The most predictable thing about South Antrim is its ability to change hands, as it has done at every Westminster election since 2000. That year saw Willie McCrea, formerly MP for Mid-Ulster, top the poll in the by-election caused by Clifford Forsyth’s death. Such a victory was short-lived with David Burnside ousting McCrea in 2001 and the DUP contender reclaiming it four years later.
McCrea enjoys a high profile given his long political career and stint as Stormont’s Agriculture Committee Chairman. However, his majority was the smallest gap between a DUP MP and UUP candidate. Adrian Cochrane-Watson was initially the UUP nominee but Sir Reg Empey was the New Force’s final choice.
Both main unionist parties saw their poll drop in 2007 – the DUP to 13,165 and the UUP down significantly at 7,825. There is clearly some distance to make up and the TUV’s Mel Lucas has entered the fray; he polled 2,840 votes for the DUP as an Assembly candidate and has started a highly personal anti-McCrea campaign. With UKUP votes added to Lucas, the potential hard-line support base rises to over 3,700.
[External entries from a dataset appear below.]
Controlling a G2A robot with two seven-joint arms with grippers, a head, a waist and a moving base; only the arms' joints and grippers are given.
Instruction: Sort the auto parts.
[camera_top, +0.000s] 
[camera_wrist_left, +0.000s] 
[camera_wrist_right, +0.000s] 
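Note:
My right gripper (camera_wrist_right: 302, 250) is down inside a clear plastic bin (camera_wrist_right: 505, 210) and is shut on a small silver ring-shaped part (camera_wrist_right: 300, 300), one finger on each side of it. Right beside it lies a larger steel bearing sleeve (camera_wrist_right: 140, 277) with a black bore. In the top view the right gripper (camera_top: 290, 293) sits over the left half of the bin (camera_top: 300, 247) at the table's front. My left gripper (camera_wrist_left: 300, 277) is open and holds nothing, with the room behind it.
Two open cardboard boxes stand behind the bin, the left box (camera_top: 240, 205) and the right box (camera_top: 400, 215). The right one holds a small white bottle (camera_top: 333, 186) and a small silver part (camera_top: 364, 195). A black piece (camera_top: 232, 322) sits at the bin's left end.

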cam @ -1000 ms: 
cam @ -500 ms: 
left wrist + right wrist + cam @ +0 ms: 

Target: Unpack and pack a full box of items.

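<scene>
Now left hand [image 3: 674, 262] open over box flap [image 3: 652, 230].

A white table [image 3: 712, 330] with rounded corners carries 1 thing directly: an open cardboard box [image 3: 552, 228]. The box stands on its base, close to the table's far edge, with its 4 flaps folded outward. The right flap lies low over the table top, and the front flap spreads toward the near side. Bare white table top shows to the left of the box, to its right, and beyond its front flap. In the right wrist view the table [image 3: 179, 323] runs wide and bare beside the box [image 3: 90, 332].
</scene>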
Sinn Féin polled 6,313 first preferences in 2007, coming third. This major rise from 2005 could be accounted by a high profile new candidate, in Mitchel McLaughlin, who stands again, and support for the PSNI. Likewise, Alliance was boosted to 5,007 for David Ford; Alan Lawther is now running. The SDLP saw a steady decline, down to 4,247; Michelle Byrne is its candidate.
Some mainly unionist Newtownabbey and Ballymena wards are transferring from North Antrim, while Glenavy’s addition, from Lagan Valley, will bring in more nationalist voters.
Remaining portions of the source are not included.